Um substituto para Lula
As reuniões ministeriais começam pontualmente às 6 horas da manhã e, logo depois, o recém-empossado presidente do México, Andrés Manuel López Obrador, conhecido pela sigla AMLO, já surge à frente de um grupo de jornalistas sonolentos para uma coletiva de imprensa. A rotina se repete todos os dias, de segunda a sexta. Os repórteres que se sentam ao lado esquerdo do mandatário sempre têm prioridade para formular as primeiras perguntas. “Começamos pela esquerda, como sempre”, diz Obrador. Para seu primeiro evento oficial, o presidente chegou em seu Volkswagen Jetta branco, sem seguranças. Nada de luxo ou ostentação. Nos percursos longos, viajará em voos comerciais. O avião presidencial, um Boeing 787, foi enviado para a Califórnia, nos Estados Unidos, onde será colocado à venda. A pedido do novo presidente, a residência oficial de Los Pinos, pela primeira vez, foi aberta ao público. No primeiro dia, milhares de pessoas entraram no prédio gravando tudo com seus celulares, como se estivessem invadindo um palácio czarista da Petrogrado revolucionária. O local foi transformado em centro cultural. Obrador seguirá morando em sua casa de 170 metros quadrados, na capital.
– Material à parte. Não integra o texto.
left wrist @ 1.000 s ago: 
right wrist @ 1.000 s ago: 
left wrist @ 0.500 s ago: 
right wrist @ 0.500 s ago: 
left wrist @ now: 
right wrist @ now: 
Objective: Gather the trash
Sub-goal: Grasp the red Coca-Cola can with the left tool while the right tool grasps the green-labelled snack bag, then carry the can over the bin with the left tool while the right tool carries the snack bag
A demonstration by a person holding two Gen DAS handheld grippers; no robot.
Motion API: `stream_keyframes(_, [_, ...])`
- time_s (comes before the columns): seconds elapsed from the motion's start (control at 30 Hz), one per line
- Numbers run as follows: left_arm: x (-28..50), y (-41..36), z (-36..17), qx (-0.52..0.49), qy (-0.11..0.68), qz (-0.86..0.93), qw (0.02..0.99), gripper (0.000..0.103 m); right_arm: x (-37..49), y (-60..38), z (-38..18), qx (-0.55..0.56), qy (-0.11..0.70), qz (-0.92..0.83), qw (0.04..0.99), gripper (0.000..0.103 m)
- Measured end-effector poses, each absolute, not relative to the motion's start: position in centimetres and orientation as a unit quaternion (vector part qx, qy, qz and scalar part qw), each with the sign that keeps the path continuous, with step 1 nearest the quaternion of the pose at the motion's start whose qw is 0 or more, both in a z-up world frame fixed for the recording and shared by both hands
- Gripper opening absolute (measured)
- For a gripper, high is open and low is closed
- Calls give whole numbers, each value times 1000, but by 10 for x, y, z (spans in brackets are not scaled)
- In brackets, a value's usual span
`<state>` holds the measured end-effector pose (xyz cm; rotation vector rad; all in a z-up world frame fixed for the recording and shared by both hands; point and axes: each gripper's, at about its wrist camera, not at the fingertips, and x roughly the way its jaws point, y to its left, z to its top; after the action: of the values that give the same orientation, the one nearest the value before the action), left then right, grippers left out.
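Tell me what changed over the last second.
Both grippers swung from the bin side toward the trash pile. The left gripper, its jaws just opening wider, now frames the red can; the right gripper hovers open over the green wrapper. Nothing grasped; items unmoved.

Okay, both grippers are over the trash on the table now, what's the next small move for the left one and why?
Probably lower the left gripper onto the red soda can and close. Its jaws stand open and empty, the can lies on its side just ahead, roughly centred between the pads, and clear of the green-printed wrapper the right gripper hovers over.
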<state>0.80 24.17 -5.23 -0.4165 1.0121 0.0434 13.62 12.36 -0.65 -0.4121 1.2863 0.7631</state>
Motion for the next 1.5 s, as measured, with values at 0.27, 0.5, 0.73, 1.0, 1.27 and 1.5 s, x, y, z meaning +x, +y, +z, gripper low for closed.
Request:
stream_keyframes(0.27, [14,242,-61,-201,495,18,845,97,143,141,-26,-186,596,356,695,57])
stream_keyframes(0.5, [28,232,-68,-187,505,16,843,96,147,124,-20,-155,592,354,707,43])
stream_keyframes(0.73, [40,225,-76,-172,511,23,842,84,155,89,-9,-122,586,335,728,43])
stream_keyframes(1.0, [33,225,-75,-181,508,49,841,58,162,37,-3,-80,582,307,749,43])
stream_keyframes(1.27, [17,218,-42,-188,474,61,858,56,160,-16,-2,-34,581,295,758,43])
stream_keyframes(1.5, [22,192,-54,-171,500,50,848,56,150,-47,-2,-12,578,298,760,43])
Todos esses gestos são manifestações de traços pessoais, mas obviamente também são usados como propaganda política. “Obrador cultiva uma imagem de ser muito trabalhador e austero, e ele tem sido muito consistente em assumi-las”, diz Francisco Abundis, diretor do instituto de pesquisas Parametría, da Cidade do México. Desse ponto de vista, AMLO pode ser considerado uma espécie de José Mujica do México. É carismático e tem muitos jovens entre seus seguidores. Mas, se o ex-presidente uruguaio abandonou a política alegando cansaço, Obrador está em pleno vigor aos 65 anos. Após disputar três eleições presidenciais, ele se tornou, entre os esquerdistas da América Latina, o que comanda a maior economia da região. Caminhou, assim, na contramão do resto do continente, em que eleitores de Brasil, Argentina, Paraguai, Chile e Colômbia moveram-se para a direita. As atuais circunstâncias o colocam como o mais capacitado para preencher o vácuo político que se abriu na esquerda regional. O ditador Nicolás Maduro está isolado, o cubano Raúl Castro está atuando apenas nas coxias do poder, Cristina Kirchner responde a sete processos na Justiça e Lula está preso.
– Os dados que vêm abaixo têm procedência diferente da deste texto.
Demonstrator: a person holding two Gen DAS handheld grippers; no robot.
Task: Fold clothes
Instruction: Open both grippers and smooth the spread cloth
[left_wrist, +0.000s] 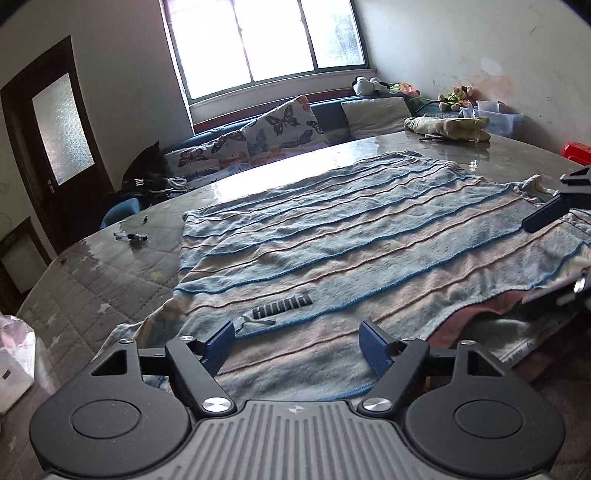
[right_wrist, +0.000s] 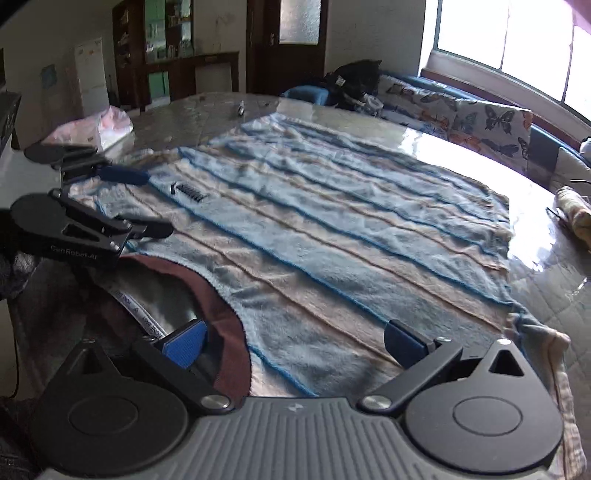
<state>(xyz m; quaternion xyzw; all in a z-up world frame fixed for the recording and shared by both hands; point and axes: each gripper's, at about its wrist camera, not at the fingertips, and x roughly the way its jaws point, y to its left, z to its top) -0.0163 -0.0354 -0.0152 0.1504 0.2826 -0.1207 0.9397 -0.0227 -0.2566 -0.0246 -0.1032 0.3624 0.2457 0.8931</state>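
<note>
A blue, pink and white striped top (left_wrist: 332, 236) lies flat, spread over the table, its dark logo (left_wrist: 282, 305) near my left gripper. My left gripper (left_wrist: 298, 345) is open just above the shoulder edge by the logo, holding nothing. My right gripper (right_wrist: 299, 345) is open over the other shoulder, beside the dark red collar (right_wrist: 218, 314). The top fills the right wrist view (right_wrist: 332, 229). Each gripper shows in the other's view: the right one at the left wrist view's right edge (left_wrist: 554, 218), the left one at the right wrist view's left (right_wrist: 122, 206).
The table (left_wrist: 110, 280) has a quilted cover under glass. A pen (left_wrist: 131, 237) lies at its far left, a rolled yellow cloth (left_wrist: 447, 127) at the far right, a plastic bag (right_wrist: 96, 127) near the left side. A butterfly-print sofa (left_wrist: 266, 136) stands behind.
</note>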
Para um latino-americano curtido no antiamericanismo, pode ser constrangedor ver como Obrador se refere ao americano Donald Trump. Na renegociação do Tratado de Livre Comércio da América do Norte, o Nafta, que foi recauchutado e ganhou um nome anódino, o mexicano não fez qualquer oposição. É para os Estados Unidos, afinal, que vão 74% dos produtos fabricados ao sul da fronteira. O Canadá compra outros 6%. Para alívio de Obrador, as disputas com o vizinho do norte já foram resolvidas. Mais urgente do que se meter em novas enrascadas com ditaduras problemáticas, ainda que do mesmo lado ideológico, o mexicano está preocupado em resolver os próprios problemas – e em não decepcionar os que votaram nele.
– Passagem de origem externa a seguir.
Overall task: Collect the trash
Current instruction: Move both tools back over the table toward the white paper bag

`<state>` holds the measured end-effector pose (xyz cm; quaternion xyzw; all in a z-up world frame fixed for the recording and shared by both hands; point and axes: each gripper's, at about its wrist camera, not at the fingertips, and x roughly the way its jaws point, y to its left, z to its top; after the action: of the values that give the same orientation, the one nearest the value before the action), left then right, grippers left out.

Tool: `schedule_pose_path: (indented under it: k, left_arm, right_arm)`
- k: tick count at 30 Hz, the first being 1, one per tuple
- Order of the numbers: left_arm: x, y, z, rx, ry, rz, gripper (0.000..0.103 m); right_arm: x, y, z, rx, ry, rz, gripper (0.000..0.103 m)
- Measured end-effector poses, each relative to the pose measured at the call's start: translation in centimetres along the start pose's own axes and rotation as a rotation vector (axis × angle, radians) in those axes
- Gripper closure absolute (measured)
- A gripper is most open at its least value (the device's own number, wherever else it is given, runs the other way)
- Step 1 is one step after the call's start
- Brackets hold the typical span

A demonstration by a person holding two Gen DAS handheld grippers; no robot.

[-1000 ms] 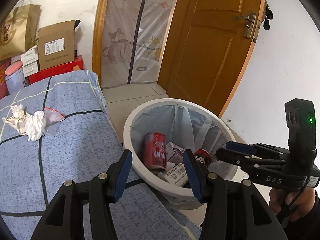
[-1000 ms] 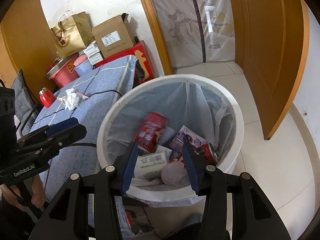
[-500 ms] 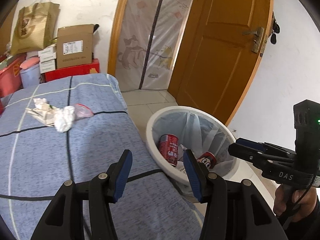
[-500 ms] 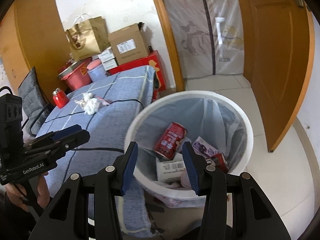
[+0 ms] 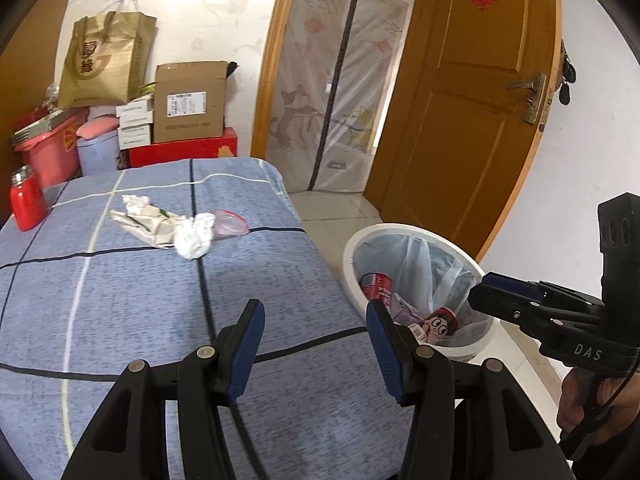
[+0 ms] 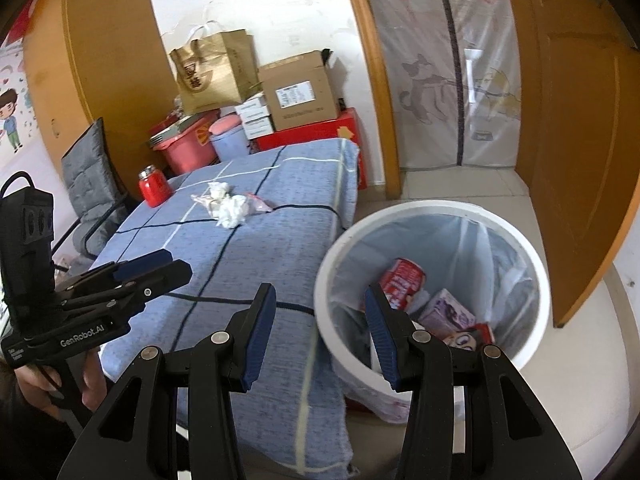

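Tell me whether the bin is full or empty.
Partly full: the bin holds a red can and cartons low inside.

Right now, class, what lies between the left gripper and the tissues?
Only bare blue cloth lies between the left gripper and the tissues, shown in the left wrist view.

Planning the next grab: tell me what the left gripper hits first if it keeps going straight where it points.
Probably the blue checked tablecloth: the open left gripper points low across the table near its right edge. The crumpled tissue lies farther and to the left, off that line. Depth is uncertain through the fisheye.
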<state>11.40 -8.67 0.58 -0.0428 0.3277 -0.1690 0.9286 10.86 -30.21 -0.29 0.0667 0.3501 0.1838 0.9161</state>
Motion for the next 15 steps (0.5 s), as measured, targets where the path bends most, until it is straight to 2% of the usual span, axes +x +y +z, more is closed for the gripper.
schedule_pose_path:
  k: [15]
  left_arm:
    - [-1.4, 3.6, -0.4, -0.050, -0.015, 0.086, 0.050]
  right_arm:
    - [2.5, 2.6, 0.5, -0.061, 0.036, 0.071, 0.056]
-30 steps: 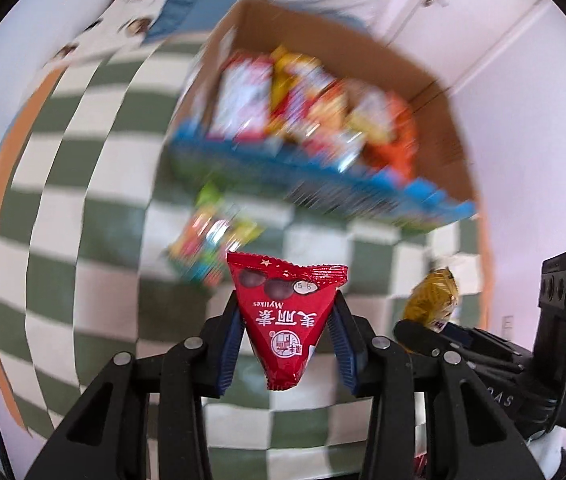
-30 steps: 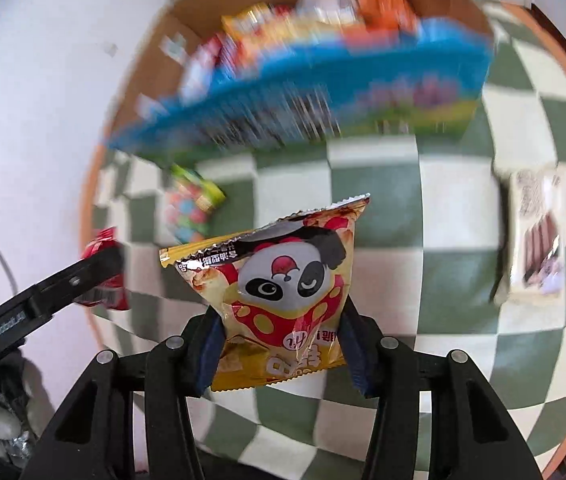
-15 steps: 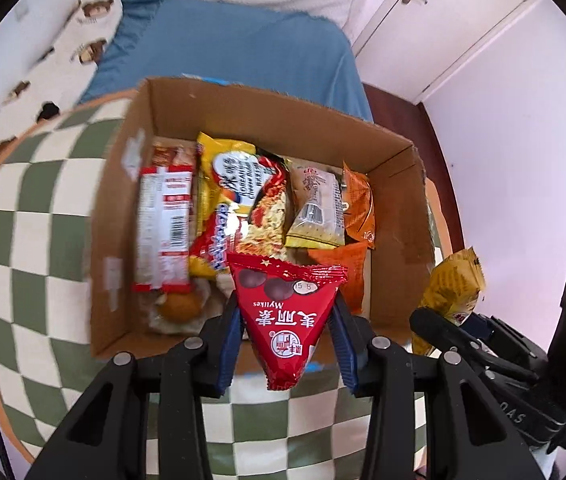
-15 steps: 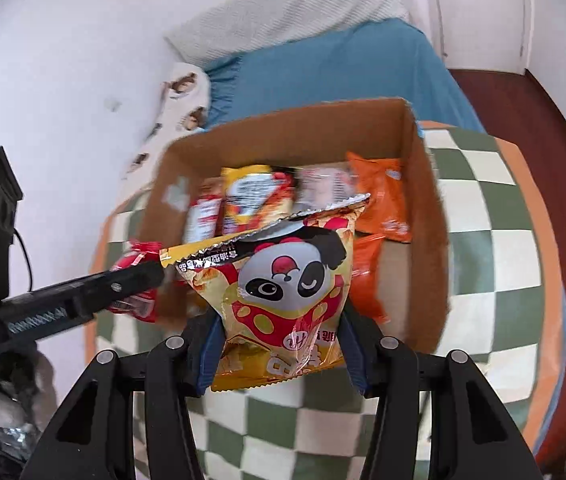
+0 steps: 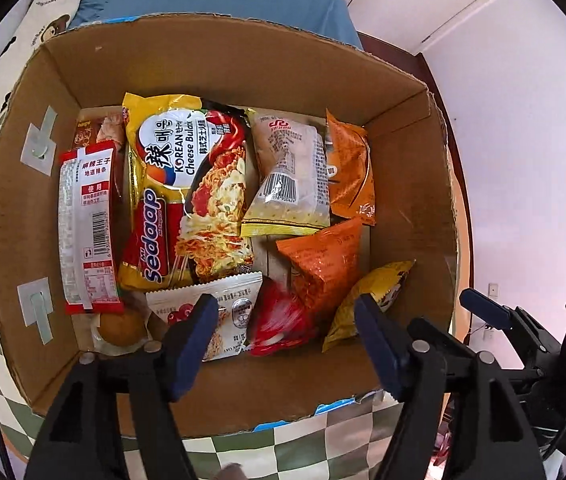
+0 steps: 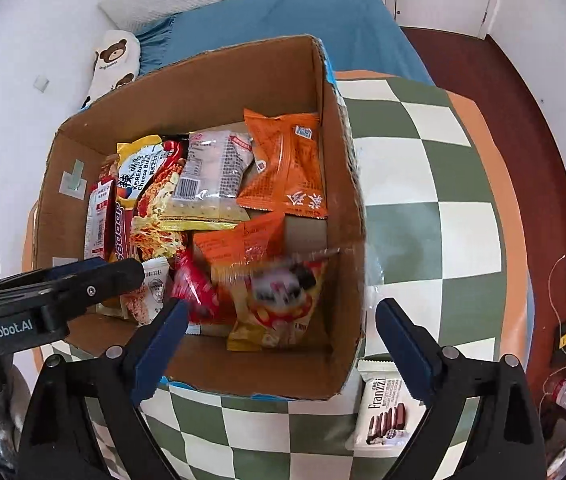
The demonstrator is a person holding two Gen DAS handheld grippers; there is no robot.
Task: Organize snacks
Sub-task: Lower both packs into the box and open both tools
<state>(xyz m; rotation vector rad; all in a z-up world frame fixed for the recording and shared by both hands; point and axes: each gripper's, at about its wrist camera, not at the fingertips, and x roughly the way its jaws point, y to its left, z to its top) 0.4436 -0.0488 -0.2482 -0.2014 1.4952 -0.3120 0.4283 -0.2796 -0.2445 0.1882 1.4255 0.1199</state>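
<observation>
Left wrist view: the left gripper (image 5: 285, 332) hangs over the near edge of the cardboard box (image 5: 219, 52), its jaws opening with nothing pressed between them. The red triangular snack (image 5: 279, 318) lies blurred just below, on the box floor against the orange pouch (image 5: 323, 268) and beside a white sachet (image 5: 227, 304). Further in are the Korean noodle pack (image 5: 199, 176), a red strip pack (image 5: 87, 228) along the left wall and a pale biscuit bag (image 5: 291, 176). At the right edge the right gripper's fingers (image 5: 487, 312) show, with the yellow panda bag (image 5: 367, 296) leaning by the right wall.

Right wrist view: the right gripper (image 6: 279, 336) stands above the same box, jaws opening wide and empty; the panda bag (image 6: 279, 300) is a blur beneath them, apparently dropping into the near right corner next to the red snack (image 6: 195, 292). The left gripper (image 6: 99, 276) reaches in from the left. On the checked tabletop (image 6: 443, 220), outside the box, a Franzzi wafer pack (image 6: 383, 412) waits.

To do this release well, I judge both hands should hold steady until the packets settle flat, then lift straight up so the pads snag no wrapper or box wall. The wafer pack looks like the next pick for the right side.
</observation>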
Num assunto, o novo presidente mexicano entrou com o pé esquerdo. Cancelou a construção de um aeroporto em Texcoco, que tinha levantado um investimento de 13 bilhões de dólares. A obra prometia desafogar o da Cidade do México, mas foi suspensa em pleno andamento. Do valor total, 6 bilhões de dólares foram obtidos com a venda de bônus. Seus detentores sentiram-se enganados. Nos primeiros dias após a posse, Obrador teve de se contorcer para dar alguma solução factível para o problema que ele mesmo criou. Com medo de mais intervencionismo estatal, investidores compraram dólares, o peso caiu e a bolsa mexicana passou por um leve solavanco. “Desde que anunciou o cancelamento da construção do aeroporto, há mais ceticismo com AMLO. O medo é o de que ele decida avançar em medidas que lhe deem algum benefício político, mas que sejam prejudiciais para os mercados”, diz Eduardo Arcos, da consultoria Control Risks.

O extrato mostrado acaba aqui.